185 PNS DKI Telat Ngantor di Hari Pertama Masuk Kerja, ini Reaksi Anies

46

MONITOR, Jakarta – Hari pertama masuk kerja paska lebaran, sedikitnya 185 orang Pegawai Negeri Sipil (PNS) telat ngantor. Gubernur DKI Jakarta Anies Baswedan pun mengatakan akan memberi sanksi kepada bawahannya yang telat ngantor tersebut.

“Aturan tetap diberlakukan, mereka yang telat datang sudah pasti akan diberi sanksi,” tegas Anies usai acara halal bihalal di Balai Kota, Senin (10/6).

Namun sayangnya, Anies tak mau menyebut sanksi apa yang akan diterima oleh anak buahnya.

“Yang jelas sanksi akan diberikan sesuai ketentuan yang ada,” tandasnya.

Menurut Anies, apabila melihat dari jumlah total PNS DKI sebanyak 66,087 orang. Maka jumalah PNS yang telat ngantor tersebut hanya sekitar 0,27 persen.

“Kita tadi menerapkan pengawasan khusus untuk seluruh pegawai DKI. Dari jumlah PNS kita ada 66.087 orang dan tadi yang hadir tepat waktu 99,73 persen jadi ada hanya 185 orang atau 0,27 persen. Jadi 99,73 persen dari pegawai DKI tertib masuk kerja sesuai dengan jadwalnya,” ujarnya.

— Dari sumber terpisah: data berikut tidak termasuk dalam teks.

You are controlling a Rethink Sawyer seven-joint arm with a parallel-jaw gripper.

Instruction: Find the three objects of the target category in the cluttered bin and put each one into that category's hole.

Kendati begitu, mantan Menteri Pendidikan dan Kebudayaan itu mengucapkan terimakasih kepada seluruh pegawai Pemprov DKI yang bekerja selama libur lebaran kemarin. Sebab banyak PNS yang tidak bisa ikut libur pada saat perayaan hari raya tersebut.

“Saya menyampaikan terima kasih kepada sleuruh jajaran yang selama musim liburan kemarin tetap bekerja khususnya dibidang kesehatan bidang kebersihan, keamanan, dibidang kebakaran, semuanya dan semua bidang lain yang semuanya tidak mengikuti libur atau cuti bersama seperti yang lainnya karena mereka bertugas, apresiasi kepada mereka semua,” paparnya.

Diketahui, dihari pertama masuk kerja ini Anies menggelar acara Halal Bihalal di Pendopo, Balaikota, DKI Jakarta. Anies bersama dengan isterinya Fery Farhati Ganis dan Sekretaris Daerah DKI, Saefullah nampak menyalami pegawai di lingkungan Pemprov DKI. Anies nampak mengenakan pakaian dinas sementara isterinya mengenakan baju muslim panjang berwarna hijau.

Acara Halal Bihalal itu juga dihadiri oleh anggota Penanganan Prasaran dan Sarana Umum (PPSU) dan pasukan hijau. Mereka nampak kompak mengenakan pakaian khasnya yakni oranye bagi PPSU dan hijau bagi pasukan hijau.